Derrière la fenêtre, la dame au chignon s'empara d'un long parchemin et y inscrivit son prénom. Puis elle se leva et revint quelques minutes plus tard munie d'une bourse en peau de tann contenant une belle somme.
– Pour ton séjour à l'auberge, lui expliqua Dame Calwaën en brandissant leur butin. La Guilde prend entièrement en charge le coût des épreuves.
Yuling retint un hoquet :
– Mais ça doit leur coûter horriblement cher !
Le Maître émit un petit rire :
– Ne t'en fais pas, ils ont les moyens. De plus, ils ont passé un accord tacite avec la Dragonnerie. Ils s'occupent des dépenses, en échange de quoi nous leur rendons quelques services.
Yuling se demanda ce que pouvaient bien être ces services auxquels faisait allusion la jeune femme qui valaient la peine de débourser quelques milliers de pièces d'or, mais préféra fermer les yeux tant la situation l'arrangeait.
Elles quittèrent le hall trop rapidement à son goût. L'espace d'un instant, on lui avait laissé entrapercevoir un autre monde ; un monde d'éducation, d'intelligence, de richesse, mais plus captivant encore, un monde de mystère, de magie et de chimie. Un monde qui l'attirait, au même titre que les dragons, et qu'elle voulait découvrir. Elle jeta un œil à la Dame dans l'espoir que celle-ci ralentisse mais la jeune femme avait déjà franchi les lourdes portes de la Guilde et s'apprêtait à descendre les marches. Yuling soupira et se fit la promesse de revenir plus tard. Quand plus personne ne la surveillerait et qu'elle aurait libre loisir de fouler les dalles à son gré.
Elle retrouva Dame Calwaën en bas des escaliers. La jeune femme s'était brusquement figée sur place et semblait s'être métamorphosée ; un homme d'une trentaine d'année environ, les cheveux châtain, plutôt bien bâti, venait de les interpeller et se dirigeait vers elles, un grand sourire aux lèvres. Celui de la jeune femme, lui, venait de disparaître, subtilement remplacé par l'attitude glaciale qu'elle avait adopté la veille et qui lui seyait tant.
– Ah ! Ella, Ella ! s'enthousiasma le jeune homme. Je suis content de te voir !
– Orian... répondit-elle d'un air pincé. ll fallait bien évidemment qu'on tombe sur toi ! La matinée s'annonçait pourtant si belle.
Comme une reine qui méprise son sujet, elle lui jeta à peine un regard et le contourna.
– Toujours en forme, à ce que je vois !
– Et toi, toujours aussi lourd. Si tu n'as rien de plus intéressant à dire, je te prierais de bien vouloir nous laisser.
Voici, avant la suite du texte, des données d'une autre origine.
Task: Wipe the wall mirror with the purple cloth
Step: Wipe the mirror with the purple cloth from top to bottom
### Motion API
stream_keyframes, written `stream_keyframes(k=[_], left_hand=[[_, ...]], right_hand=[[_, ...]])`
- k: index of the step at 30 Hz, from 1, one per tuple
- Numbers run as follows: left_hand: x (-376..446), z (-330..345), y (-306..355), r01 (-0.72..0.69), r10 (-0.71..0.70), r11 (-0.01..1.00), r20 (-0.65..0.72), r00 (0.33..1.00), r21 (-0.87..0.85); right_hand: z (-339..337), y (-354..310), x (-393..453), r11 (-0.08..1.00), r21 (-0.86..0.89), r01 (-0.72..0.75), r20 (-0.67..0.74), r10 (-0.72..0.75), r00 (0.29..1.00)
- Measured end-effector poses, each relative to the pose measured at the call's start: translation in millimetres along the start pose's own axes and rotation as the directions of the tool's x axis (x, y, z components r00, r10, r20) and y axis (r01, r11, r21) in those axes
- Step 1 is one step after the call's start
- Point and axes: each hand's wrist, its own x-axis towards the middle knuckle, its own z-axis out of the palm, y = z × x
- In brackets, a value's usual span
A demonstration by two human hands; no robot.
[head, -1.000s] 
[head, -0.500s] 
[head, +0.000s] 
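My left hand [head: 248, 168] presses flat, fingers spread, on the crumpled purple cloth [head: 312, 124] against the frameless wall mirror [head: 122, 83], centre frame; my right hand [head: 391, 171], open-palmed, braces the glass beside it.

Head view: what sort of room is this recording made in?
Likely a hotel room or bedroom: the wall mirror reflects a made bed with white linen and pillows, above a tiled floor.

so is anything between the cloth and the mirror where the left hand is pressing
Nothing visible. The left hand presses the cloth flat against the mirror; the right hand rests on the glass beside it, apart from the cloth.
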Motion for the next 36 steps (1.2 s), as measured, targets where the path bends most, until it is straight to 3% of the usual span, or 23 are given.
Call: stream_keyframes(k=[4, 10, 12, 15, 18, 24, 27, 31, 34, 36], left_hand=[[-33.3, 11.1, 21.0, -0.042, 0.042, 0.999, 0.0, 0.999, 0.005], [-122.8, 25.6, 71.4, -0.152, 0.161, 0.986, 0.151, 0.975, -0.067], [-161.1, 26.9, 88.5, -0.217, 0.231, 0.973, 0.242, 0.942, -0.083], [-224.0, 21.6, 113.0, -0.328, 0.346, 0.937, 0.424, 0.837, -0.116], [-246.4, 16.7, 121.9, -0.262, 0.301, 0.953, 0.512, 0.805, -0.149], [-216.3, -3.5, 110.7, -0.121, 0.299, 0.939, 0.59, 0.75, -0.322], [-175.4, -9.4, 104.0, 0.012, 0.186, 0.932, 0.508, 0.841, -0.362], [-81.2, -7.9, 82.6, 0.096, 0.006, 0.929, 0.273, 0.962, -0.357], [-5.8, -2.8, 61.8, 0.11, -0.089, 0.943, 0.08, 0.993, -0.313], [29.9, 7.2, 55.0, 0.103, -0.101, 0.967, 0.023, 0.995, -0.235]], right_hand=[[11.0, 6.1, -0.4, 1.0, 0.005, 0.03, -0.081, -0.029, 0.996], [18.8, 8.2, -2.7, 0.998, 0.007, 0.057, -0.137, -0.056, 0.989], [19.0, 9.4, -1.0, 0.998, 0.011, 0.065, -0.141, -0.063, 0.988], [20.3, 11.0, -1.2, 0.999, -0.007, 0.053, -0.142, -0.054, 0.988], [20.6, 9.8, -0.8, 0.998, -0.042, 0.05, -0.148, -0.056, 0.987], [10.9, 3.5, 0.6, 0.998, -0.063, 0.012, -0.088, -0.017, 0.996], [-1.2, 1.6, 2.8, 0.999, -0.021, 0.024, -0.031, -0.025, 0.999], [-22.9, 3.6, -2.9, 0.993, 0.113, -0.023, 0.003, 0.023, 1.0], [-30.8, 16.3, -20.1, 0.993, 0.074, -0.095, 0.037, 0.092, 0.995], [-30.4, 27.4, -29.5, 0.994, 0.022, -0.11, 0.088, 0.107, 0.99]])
Viens, lança-t-elle à l'intention de Yuling avant de reprendre le chemin de l'auberge.
– On dirait que tu t'es trouvé une candidate ?
Dame Calwaën l'ignora.
– Tu ne veux pas en parler ?
La jeune femme accéléra.
– Encore faut-il qu'elle réussisse le test ! cria-t-il tandis qu'elles disparaissaient dans la foule.
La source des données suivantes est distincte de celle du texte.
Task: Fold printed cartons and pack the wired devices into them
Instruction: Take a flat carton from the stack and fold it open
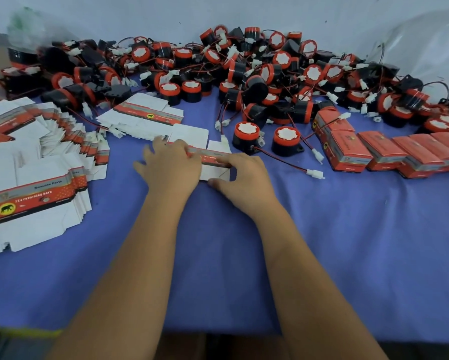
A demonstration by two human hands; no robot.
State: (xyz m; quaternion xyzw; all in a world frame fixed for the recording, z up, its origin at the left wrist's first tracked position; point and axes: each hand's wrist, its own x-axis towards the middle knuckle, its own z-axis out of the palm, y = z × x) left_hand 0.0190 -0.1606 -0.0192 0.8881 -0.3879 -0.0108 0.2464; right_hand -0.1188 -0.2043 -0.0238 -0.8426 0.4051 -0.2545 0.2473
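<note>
A person's two bare hands press on one flat white cardboard carton blank with a red printed band [213, 159], which lies on the blue cloth-covered table [322, 229]. The left hand [171, 167] lies spread over its left part, fingers fairly straight; the right hand [240, 178] pinches its near edge, thumb curled beneath. Neither grip holds a device. Right of the grip, a row of closed red printed cartons [389, 152] looks finished. Left of it, fanned stacks of unfolded blanks [36, 178] wait. Beyond, a large heap of black-and-red round wired devices [244, 68] remains unpacked, so most work appears left.
</note>
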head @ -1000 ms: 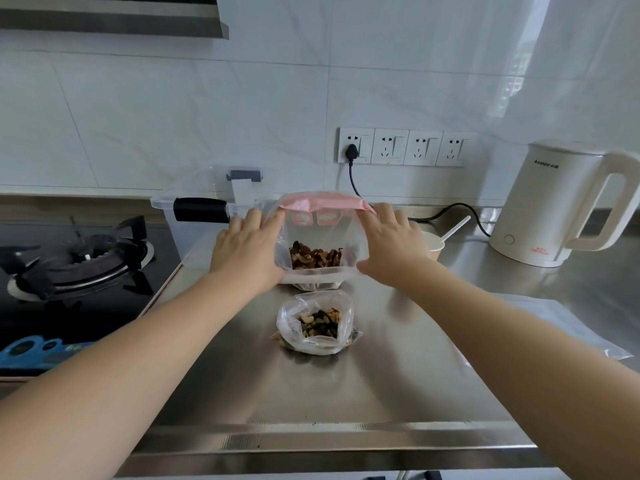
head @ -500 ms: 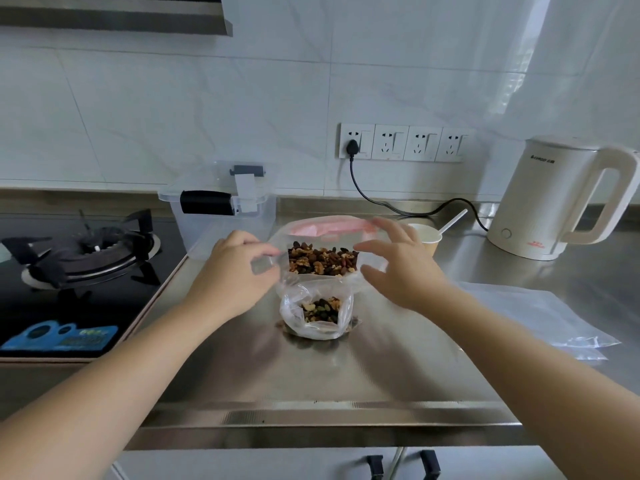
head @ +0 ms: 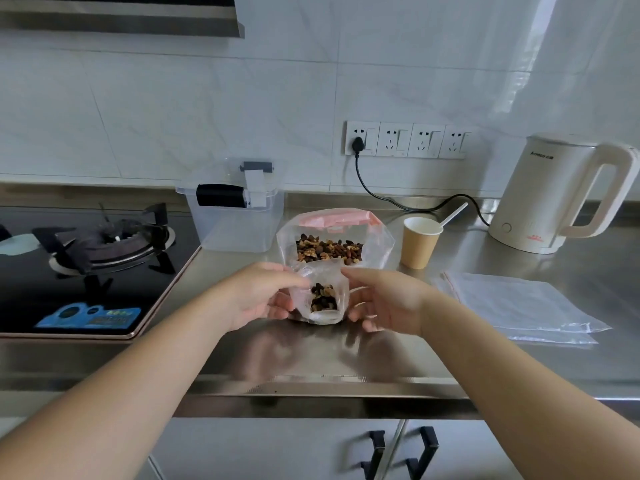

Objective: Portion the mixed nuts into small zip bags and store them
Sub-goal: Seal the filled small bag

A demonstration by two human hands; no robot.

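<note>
Stage: one portion made, its bag not yet sealed; judged early in the job.
Small zip bag (head: 320,299): centre of the frame, standing on the worktop (head: 311,358), mouth open, a modest dark clump of nuts in its lower part.
Left hand (head: 258,294): left of the small bag, fingers curled round the side and pinching the upper edge of the plastic.
Right hand (head: 384,299): right of the small bag, fingers loosely spread, forefinger at or very near the top edge; contact lower down not clear.
Large nut bag (head: 334,242): just behind the small bag, above centre, pink zip strip on top, mouth open, plenty of mixed nuts (head: 329,250) left inside.
Empty zip bags (head: 512,306): flat stack at centre right of the frame, well apart from the hands; at least two by the overlapping edges, exact number not readable.
Storage box (head: 235,211): clear, lidded, with a dark handle, left of and behind the large bag; nothing visible inside.
Done: one small bag partly filled.
Left: sealing this bag, filling further bags from the bulk, putting all away, probably in the box.
Count: small filled bags one; bulk bags one; boxes one; paper cups (head: 419,242) one, with one stirrer; kettles (head: 554,199) one; wall sockets four, one plug in the leftmost; burners in view one.
</note>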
La jeune femme contenait sa colère. Ses traits s'étaient assombris, sa mâchoire, crispée. C'était tout juste si elle lui avait adressé la parole. Yuling se mordit la lèvre : qui était l'homme qu'elles venaient de croiser ?
Dame Calwaën ne décrocha pas un mot du trajet. Elle se contenta de pousser les gens, de plus en plus nombreux dans les rues, des coudes afin de leur frayer un passage. Pas une fois elle ne s'excusa. Pas une fois, non plus, elle ne s'assura que Yuling la suivait.
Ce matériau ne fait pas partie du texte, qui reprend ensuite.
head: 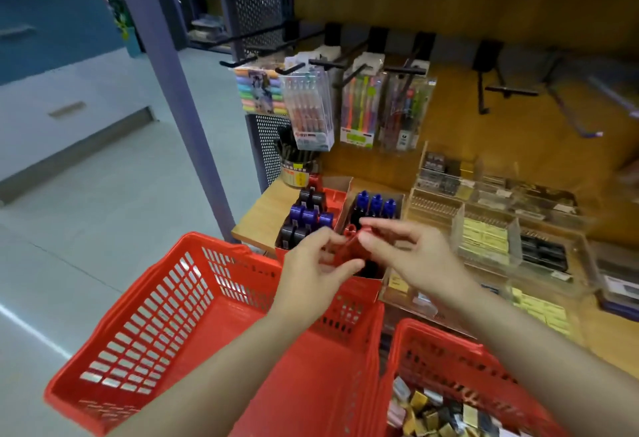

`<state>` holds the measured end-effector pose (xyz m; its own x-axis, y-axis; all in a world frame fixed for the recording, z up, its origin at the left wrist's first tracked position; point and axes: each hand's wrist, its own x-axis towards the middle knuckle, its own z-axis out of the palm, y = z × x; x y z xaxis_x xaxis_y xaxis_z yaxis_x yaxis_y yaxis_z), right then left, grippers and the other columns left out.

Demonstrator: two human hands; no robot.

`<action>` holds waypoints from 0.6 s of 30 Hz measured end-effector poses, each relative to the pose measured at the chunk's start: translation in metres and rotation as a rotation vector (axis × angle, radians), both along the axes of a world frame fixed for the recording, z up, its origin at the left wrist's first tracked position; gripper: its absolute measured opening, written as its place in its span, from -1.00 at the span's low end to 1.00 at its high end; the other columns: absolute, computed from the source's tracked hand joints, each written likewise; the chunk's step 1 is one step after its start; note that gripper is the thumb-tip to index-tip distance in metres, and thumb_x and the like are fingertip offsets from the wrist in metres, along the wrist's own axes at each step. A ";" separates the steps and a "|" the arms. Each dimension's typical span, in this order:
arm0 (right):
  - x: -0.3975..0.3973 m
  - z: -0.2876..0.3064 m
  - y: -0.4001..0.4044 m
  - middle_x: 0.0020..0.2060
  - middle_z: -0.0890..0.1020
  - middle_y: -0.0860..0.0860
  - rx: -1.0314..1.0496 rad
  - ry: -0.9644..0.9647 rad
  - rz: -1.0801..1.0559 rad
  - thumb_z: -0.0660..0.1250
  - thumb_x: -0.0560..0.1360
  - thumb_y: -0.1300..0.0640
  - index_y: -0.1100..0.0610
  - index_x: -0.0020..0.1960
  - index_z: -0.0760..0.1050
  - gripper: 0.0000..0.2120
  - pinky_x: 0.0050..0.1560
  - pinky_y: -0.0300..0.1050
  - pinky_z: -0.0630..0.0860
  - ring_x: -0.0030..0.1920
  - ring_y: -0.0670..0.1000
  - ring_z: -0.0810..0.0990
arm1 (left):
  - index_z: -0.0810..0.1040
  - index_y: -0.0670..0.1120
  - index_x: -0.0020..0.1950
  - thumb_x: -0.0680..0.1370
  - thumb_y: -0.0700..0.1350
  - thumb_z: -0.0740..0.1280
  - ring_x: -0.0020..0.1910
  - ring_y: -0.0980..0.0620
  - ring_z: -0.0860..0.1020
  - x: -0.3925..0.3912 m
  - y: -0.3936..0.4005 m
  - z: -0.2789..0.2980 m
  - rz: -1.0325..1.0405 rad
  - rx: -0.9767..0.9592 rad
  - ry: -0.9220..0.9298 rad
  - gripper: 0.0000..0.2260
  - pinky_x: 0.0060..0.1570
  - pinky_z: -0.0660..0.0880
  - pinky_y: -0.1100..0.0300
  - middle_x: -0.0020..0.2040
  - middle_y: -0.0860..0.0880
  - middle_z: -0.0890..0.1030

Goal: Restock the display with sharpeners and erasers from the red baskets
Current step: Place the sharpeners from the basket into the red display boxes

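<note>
Ok so I've got a red sharpener point(349, 248) up between both hands, right over the cardboard display box point(371, 281) with the blue sharpeners point(375, 203) standing in it. My left hand point(311, 270) cradles it from below, thumb and fingers curled round the body. My right hand point(404, 253) is pinching the top end with thumb and forefinger, the other fingers loosely spread.

Handling guess: small hard plastic, light, rigid, probably a bit slick, so I'd hold the flat sides of the body rather than the narrow top. Not fragile, I'd say.

The left red basket point(193, 298) looks empty from here; the right red basket point(446, 353) has a pile of small wrapped erasers point(435, 412).
</note>
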<state>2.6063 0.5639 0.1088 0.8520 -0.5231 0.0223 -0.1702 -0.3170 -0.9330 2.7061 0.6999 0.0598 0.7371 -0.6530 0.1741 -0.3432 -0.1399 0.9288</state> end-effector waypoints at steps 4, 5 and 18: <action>0.020 0.010 -0.042 -0.11 0.71 -0.17 -0.184 0.123 -0.113 0.55 0.38 0.01 -0.12 -0.05 0.69 -0.84 0.10 -0.06 0.60 -0.04 -0.14 0.65 | 0.55 0.05 0.16 0.44 -0.06 0.53 0.05 0.26 0.56 0.003 -0.036 -0.002 0.040 0.091 -0.141 -0.66 0.09 0.52 0.29 0.07 0.15 0.62; 0.025 0.011 -0.053 -0.06 0.70 -0.17 -0.276 0.185 -0.114 0.55 0.38 0.01 -0.11 0.00 0.68 -0.79 0.14 -0.08 0.58 0.00 -0.14 0.64 | 0.49 0.03 0.30 0.46 -0.03 0.51 0.19 0.23 0.51 0.007 -0.039 -0.006 0.005 0.191 -0.217 -0.56 0.22 0.46 0.25 0.19 0.13 0.58; 0.046 -0.048 -0.070 0.13 0.66 -0.07 -0.749 0.443 -0.008 0.46 0.45 -0.10 -0.13 0.27 0.53 -0.60 0.38 0.15 0.20 0.29 0.03 0.52 | 0.04 0.05 0.61 0.65 0.14 0.17 0.59 0.09 -0.09 0.030 -0.021 -0.048 -0.364 0.742 -0.693 -0.41 0.56 -0.13 0.10 0.62 0.09 -0.05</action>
<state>2.6519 0.4935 0.0607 0.8599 -0.5095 0.0307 -0.4731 -0.8183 -0.3265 2.7362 0.6793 0.0119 0.3704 -0.9275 -0.0508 -0.8966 -0.3713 0.2414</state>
De retour à l'auberge, elle déposa la bourse sur le comptoir, et en profita pour soulever deux-trois points avec l'aubergiste.
– Tout est réglé, la prévint-elle une fois qu'elle eut terminé. À partir de maintenant, tu devras te débrouiller seule. Je risque de ne pas être aussi présente les prochains jours. Disons que j'ai des responsabilités auxquelles je ne peux échapper. Mais je reviendrai te chercher quand il sera temps et que...
La Dame hésita. Les mots restèrent en suspens sur ses lèvres. Yuling fixa les grands yeux noisettes qui l'avaient accompagnée depuis la veille et compréhensive, murmura un sincère "merci". La jeune femme acquiesça en silence, lui sourit et s'éclipsa dans une volute de parfum fruité.